After a few more minutes, T’balt and Aurykoth entered the chamber. The agile green soared around the perimeter of the cavern, and landed, hopping gracefully and letting her rider down before fluttering up to her own ledge, across from Nimmath. She dipped her head to the other dragons present before settling down, withdrawing to daydream in her usual manner, her eyes a pale, contented blue in the dim of the chamber. T’balt walked over to the table, taking the place at the end reserved for greenriders, and bowed his head to the weyrleader briefly. “Good even, ah?” He smiled at K’thal, and for a moment, his face lit up before he turned a more platonic smile to Seana and J’som. Seana raised a hand laconically. “How’re you, brush head?”

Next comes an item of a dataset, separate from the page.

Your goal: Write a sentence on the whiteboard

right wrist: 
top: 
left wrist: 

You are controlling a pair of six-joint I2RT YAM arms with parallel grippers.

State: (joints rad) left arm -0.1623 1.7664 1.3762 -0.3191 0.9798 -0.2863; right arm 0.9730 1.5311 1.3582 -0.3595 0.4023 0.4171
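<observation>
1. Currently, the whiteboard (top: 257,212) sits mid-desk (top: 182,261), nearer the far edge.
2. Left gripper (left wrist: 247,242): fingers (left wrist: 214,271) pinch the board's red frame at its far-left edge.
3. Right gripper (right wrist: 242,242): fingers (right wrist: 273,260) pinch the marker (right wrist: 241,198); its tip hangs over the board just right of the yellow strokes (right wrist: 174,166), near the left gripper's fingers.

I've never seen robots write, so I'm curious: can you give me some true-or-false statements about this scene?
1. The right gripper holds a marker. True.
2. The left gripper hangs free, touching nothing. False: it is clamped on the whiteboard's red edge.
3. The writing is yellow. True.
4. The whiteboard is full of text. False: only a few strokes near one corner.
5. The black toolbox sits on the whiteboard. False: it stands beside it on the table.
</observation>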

T’balt chuckled at her, and sighed dramatically. “Oh, this and that. Good, I think.” His smile turned a little quirky. “And you, lady? You have a look of trouble about you.”
“Too right, that.” She grinned back at him. “Looking pretty yourself, these days.”
"You only say that because Aury is so close to rising." T'balt mock-scoffed, looking coy, and Seana's smile turned delberately predetory. She waggled her eyebrows, and the two riders laughed before glancing at the weyrleader, who seemed to be paying no attention.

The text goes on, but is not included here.